What the exercise asks
Output, word for word, the lines of this listing that fall between the line with "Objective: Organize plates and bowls" and the line with "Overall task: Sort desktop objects", counting both of those lines, and no others.

Provided records

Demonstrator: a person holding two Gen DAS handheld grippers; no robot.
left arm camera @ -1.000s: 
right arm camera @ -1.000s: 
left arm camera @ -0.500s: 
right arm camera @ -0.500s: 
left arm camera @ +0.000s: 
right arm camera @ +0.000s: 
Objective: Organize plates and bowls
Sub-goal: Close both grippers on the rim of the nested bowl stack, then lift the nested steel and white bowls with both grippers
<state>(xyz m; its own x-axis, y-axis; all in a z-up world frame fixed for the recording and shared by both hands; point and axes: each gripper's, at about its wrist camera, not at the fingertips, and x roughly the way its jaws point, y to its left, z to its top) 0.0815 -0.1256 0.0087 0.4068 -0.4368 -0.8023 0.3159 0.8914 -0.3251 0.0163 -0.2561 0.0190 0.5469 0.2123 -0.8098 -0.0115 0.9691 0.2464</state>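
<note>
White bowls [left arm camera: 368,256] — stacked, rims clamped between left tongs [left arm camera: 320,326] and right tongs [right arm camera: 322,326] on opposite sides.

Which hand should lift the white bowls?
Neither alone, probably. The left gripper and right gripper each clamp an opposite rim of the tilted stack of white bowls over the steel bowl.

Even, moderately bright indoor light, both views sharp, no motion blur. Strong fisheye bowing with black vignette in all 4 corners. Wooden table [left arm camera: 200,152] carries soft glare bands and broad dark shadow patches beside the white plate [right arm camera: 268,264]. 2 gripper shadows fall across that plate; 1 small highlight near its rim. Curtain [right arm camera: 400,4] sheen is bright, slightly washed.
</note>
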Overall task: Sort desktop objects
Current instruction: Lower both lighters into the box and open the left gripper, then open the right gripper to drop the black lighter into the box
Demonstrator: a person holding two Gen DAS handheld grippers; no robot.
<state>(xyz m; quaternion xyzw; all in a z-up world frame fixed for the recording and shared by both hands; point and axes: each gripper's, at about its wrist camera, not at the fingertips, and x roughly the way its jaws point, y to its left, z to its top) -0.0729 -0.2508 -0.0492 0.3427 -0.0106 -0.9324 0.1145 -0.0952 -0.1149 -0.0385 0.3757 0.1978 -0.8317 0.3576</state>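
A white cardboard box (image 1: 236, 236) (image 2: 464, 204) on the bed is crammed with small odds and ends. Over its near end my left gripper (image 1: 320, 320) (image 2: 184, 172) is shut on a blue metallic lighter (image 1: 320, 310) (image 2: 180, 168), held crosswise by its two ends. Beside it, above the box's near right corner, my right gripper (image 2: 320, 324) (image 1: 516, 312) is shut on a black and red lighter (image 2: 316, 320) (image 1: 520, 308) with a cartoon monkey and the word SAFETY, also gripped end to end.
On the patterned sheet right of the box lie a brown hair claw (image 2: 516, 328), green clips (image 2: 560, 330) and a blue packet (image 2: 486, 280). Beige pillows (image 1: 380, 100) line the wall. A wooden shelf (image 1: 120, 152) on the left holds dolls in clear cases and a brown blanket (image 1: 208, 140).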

Task result
Objective: Organize plates and bowls
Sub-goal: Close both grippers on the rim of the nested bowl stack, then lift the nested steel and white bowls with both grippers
<state>(xyz m; its own x-axis, y-axis; all in a z-up world frame fixed for the recording and shared by both hands; point and axes: each gripper's, at about its wrist camera, not at the fingertips, and x roughly the way its jaws point, y to its left, z to its top) 0.0815 -0.1256 0.0087 0.4068 -0.4368 -0.8023 0.3159 0.8914 -0.3251 0.0163 -0.2561 0.0190 0.5469 0.2123 -0.8098 -0.0115 0.9691 0.2464</state>
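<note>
White bowls [left arm camera: 368,256] — stacked, rims clamped between left tongs [left arm camera: 320,326] and right tongs [right arm camera: 322,326] on opposite sides.

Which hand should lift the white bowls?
Neither alone, probably. The left gripper and right gripper each clamp an opposite rim of the tilted stack of white bowls over the steel bowl.

Even, moderately bright indoor light, both views sharp, no motion blur. Strong fisheye bowing with black vignette in all 4 corners. Wooden table [left arm camera: 200,152] carries soft glare bands and broad dark shadow patches beside the white plate [right arm camera: 268,264]. 2 gripper shadows fall across that plate; 1 small highlight near its rim. Curtain [right arm camera: 400,4] sheen is bright, slightly washed.
</note>
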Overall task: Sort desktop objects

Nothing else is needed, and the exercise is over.